I made a note of this curious thing, as showing in a striking manner the relative difference between glacial action and the action of the hog. It is now a well-established fact that glaciers move; I consider that my observations go to show, with equal conclusiveness, that a hog in a spring does not move. I shall be glad to receive the opinions of other observers upon this point.
To return, for an explanatory moment, to that guide,
and then I shall be done with him. After leaving the ram
tied to the rope, he had wandered at large a while,
and then happened to run across a cow. Judging that
a cow would naturally know more than a guide, he took
her by the tail, and the result justified his judgment.
She nibbled her leisurely way downhill till it was near
milking-time, then she struck for home and towed him
into Zermatt.
We went into camp on that wild spot to which that ram had brought us. The men were greatly fatigued. Their conviction that we were lost was forgotten in the cheer of a good supper, and before the reaction had a chance to set in, I loaded them up with paregoric and put them to bed.
Next morning I was considering in my mind our desperate situation and trying to think of a remedy, when Harris came to me with a Baedeker map which showed conclusively that the mountain we were on was still in Switzerland—yes, every part of it was in Switzerland. So we were not lost, after all. This was an immense relief; it lifted the weight of two such mountains from my breast. I immediately had the news disseminated and the map was exhibited. The effect was wonderful. As soon as the men saw with their own eyes that they knew where they were, and that it was only the summit that was lost and not themselves, they cheered up instantly and said with one accord, let the summit take care of itself.
Our distresses being at an end, I now determined to rest the men in camp and give the scientific department of the Expedition a chance. First, I made a barometric observation, to get our altitude, but I could not perceive that there was any result. I knew, by my scientific reading, that either thermometers or barometers ought to be boiled, to make them accurate; I did not know which it was, so I boiled them both. There was still no result; so I examined these instruments and discovered that they possessed radical blemishes: the barometer had no hand but the brass pointer and the ball of the thermometer was stuffed with tin-foil. I might have boiled those things to rags, and never found out anything.
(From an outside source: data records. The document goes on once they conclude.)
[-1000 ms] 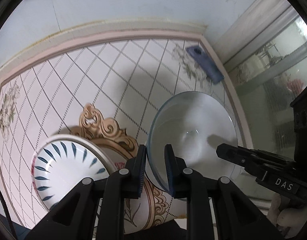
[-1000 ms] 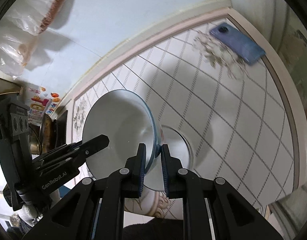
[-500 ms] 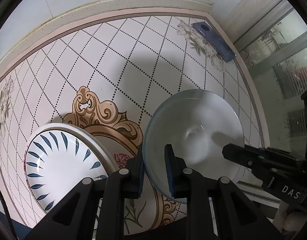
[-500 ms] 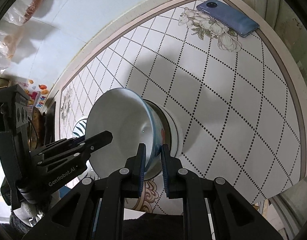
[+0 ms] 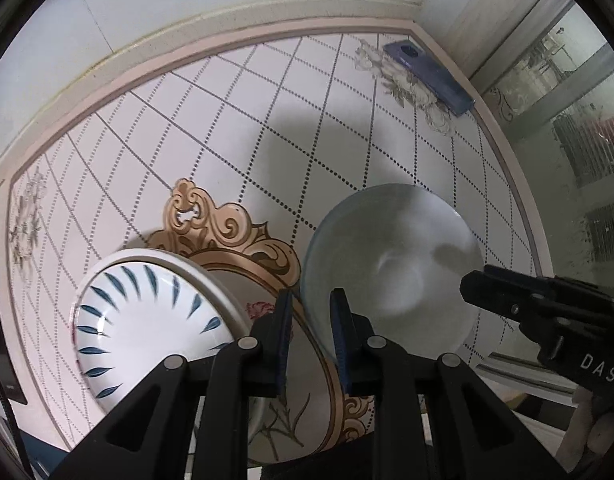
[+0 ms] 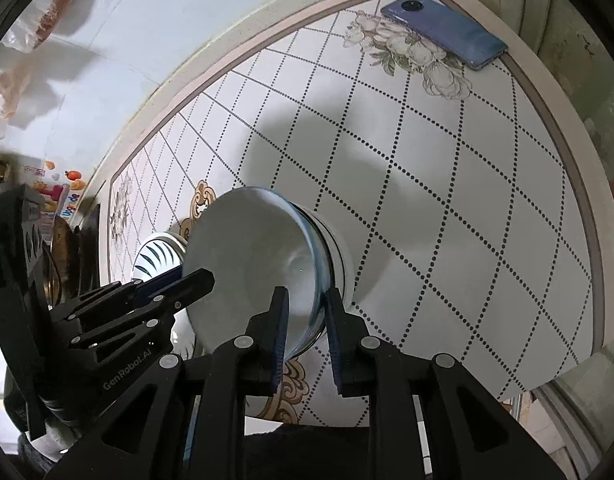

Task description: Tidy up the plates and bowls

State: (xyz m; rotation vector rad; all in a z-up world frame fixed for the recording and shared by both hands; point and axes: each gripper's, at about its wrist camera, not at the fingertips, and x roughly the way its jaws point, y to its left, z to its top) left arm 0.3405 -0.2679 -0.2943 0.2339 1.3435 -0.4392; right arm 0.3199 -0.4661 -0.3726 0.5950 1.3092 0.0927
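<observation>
A clear glass bowl [image 5: 391,264] rests nested in a white bowl [image 6: 341,264] with a dark band on the tiled table [image 5: 227,128]. My left gripper [image 5: 311,314] is shut on the glass bowl's left rim. My right gripper [image 6: 307,314] straddles the opposite rim of the glass bowl [image 6: 251,256]; its jaws are opening and the pads stand apart from the glass. Each gripper shows in the other's view: the right gripper [image 5: 473,286] and the left gripper [image 6: 203,280]. A white bowl with blue leaf marks [image 5: 147,320] sits just left of them.
A blue phone [image 6: 443,32] lies at the table's far right corner. The pale wall runs behind the table's raised edge [image 5: 267,28]. Plastic bags [image 6: 31,52] hang at the left. A glass door [image 5: 579,128] stands to the right.
The glass bowl has come down and settled into the white bowl. The right gripper's jaws have widened around its rim. The left gripper keeps its hold.
</observation>
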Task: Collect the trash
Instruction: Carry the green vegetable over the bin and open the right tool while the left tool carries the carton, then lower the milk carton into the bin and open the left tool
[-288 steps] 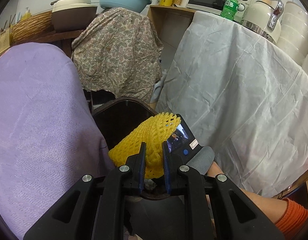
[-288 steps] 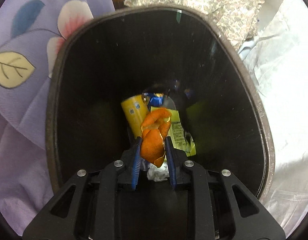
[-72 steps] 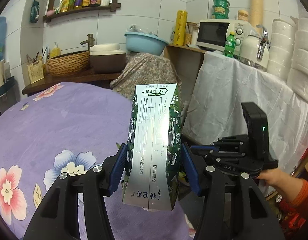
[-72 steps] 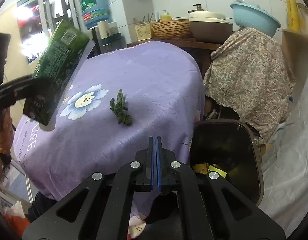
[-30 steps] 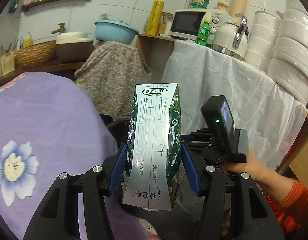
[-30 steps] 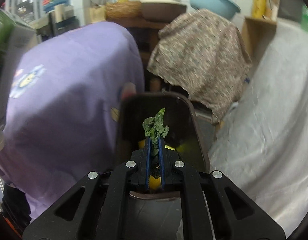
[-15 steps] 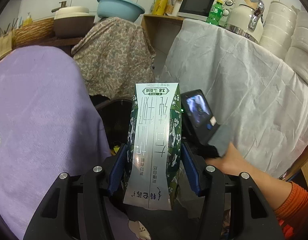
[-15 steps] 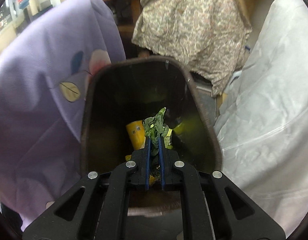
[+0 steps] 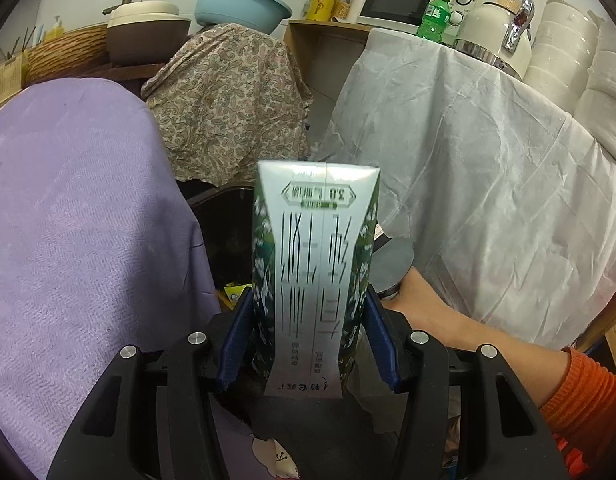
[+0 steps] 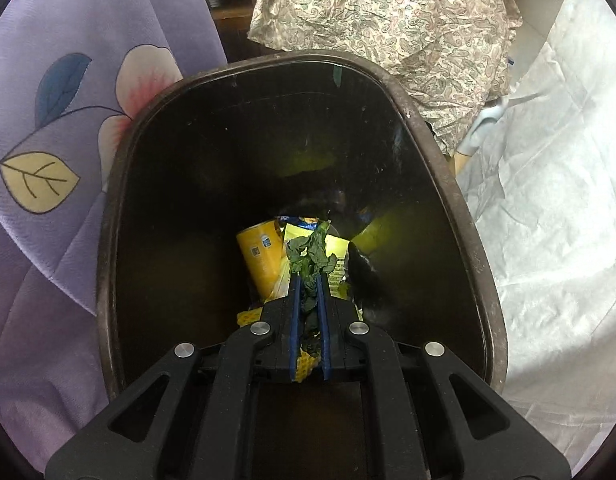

I hunted up another barometer; it was new and perfect.
I boiled it half an hour in a pot of bean soup which
the cooks were making. The result was unexpected: the
instrument was not affecting at all, but there was such
a strong barometer taste to the soup that the head cook,
who was a most conscientious person, changed its name
in the bill of fare. The dish was so greatly liked by all,
that I ordered the cook to have barometer soup every day.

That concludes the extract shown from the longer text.